The morning of our first day of hunting was interesting. Jon and I worked our way across a steep sidehill that eventually relented into a more gradual slope. We bumped a muley doe that had us excited for a bit, until we saw it was a doe- too dang far to haul out a doe! Half an hour later as we worked up onto a ridge I saw a smallish mountain lion slinking away from us about 60 yards ahead of us. Sweet! I’d never seen a mountain lion before- a cool thing to see for sure! Jon was behind me and didn’t get to see it- bummer.
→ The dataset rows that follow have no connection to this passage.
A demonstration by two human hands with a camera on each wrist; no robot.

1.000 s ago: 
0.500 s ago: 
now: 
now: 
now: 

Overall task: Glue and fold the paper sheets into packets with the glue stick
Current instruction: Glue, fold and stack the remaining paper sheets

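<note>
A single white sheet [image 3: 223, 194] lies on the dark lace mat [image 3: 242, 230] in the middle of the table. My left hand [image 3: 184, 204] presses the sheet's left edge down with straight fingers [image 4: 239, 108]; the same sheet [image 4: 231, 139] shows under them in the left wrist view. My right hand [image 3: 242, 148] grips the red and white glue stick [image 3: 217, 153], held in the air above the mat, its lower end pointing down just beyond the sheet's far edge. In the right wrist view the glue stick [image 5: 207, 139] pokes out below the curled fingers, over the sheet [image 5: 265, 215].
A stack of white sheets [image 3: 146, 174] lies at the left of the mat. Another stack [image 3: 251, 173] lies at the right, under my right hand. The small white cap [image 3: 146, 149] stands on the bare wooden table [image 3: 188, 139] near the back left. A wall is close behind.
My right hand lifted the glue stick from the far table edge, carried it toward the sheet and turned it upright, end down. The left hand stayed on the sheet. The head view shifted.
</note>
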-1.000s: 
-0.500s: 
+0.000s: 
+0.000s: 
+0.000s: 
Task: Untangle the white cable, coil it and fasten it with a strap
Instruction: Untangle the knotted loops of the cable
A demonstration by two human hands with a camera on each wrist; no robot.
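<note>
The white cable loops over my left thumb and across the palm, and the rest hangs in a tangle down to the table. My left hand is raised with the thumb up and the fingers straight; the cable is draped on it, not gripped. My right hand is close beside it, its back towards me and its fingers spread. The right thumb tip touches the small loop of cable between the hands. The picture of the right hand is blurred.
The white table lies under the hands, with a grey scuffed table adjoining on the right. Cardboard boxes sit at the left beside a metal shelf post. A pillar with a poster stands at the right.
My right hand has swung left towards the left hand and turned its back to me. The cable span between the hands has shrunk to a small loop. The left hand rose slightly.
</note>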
We didn’t see anything else of mention that morning.

Jon and I sat a couple wallows we found that evening and all was quiet through the night for us.

Here’s the wallow I sat.


Here’s my view from my little hidey hole.


Here’s the wallow Jon sat.


Gabe had a more interesting day… in the AM he saw a small 6x6 cross an open park, but couldn’t relocate him again. In the afternoon Gabe heard water being splashed at a nearby mountain lake. He quietly sneaked in to check out what was raising the ruckus. As he peered through the trees, Gabe was treated the chance to watch a cow, calf, and a 6x6 bull splashing around and playing in a mountain lake. He couldn’t get close enough for a shot, so enjoyed the view as they fed, played, and splashed.

Here’s a pic Gabe later took that shows the lake the elk were in.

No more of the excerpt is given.